■ PROBLEM DETAILS: Would you transcribe the listing exactly as it stands, minus any images?

■ GIVEN INFORMATION:
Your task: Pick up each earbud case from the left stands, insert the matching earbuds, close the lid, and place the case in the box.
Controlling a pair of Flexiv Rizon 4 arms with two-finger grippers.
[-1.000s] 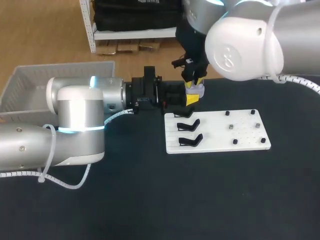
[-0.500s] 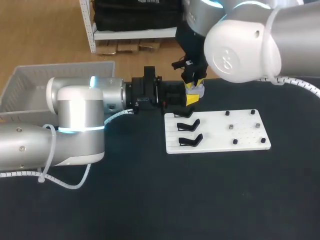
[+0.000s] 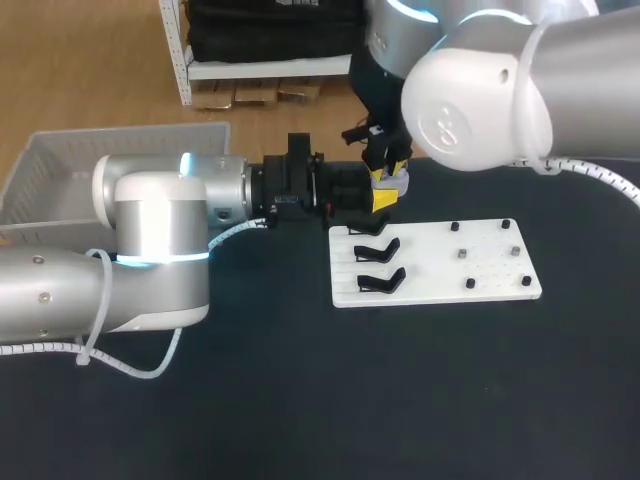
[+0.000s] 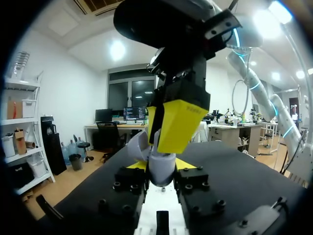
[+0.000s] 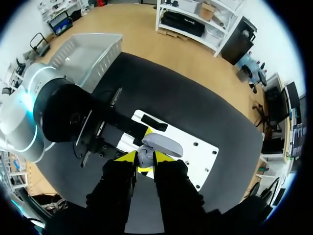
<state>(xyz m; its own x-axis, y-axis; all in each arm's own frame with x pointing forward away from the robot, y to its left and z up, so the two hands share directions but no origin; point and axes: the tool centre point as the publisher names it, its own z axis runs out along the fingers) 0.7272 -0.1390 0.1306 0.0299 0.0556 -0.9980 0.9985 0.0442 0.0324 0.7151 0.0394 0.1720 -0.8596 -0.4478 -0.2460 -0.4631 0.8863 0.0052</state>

■ SOLUTION FOR THIS TASK:
Your task: Pick up each earbud case from the left stands, insert the matching earbuds, close the lid, and place the case in the box.
Controlling a pair of Flexiv Rizon 4 arms with two-finger grippers.
[-1.000s] 
[-0.500s] 
[+0.000s] 
[+0.000s] 
[+0.000s] 
<state>(xyz m; its own x-axis, y-axis; all in each arm's own frame with x pointing forward away from the robot, y to its left and z up, so the two hands share directions but no origin; point and axes: the tool centre point as the publisher names it, its own z axis runs out along the fingers) 0.7272 -0.1390 0.1306 0.0299 0.0556 -0.9980 0.9985 0.0442 0.0324 0.7151 0.0394 0.1720 -0.8596 -0.4478 -0.2460 -0.4631 0.8863 0.0052</state>

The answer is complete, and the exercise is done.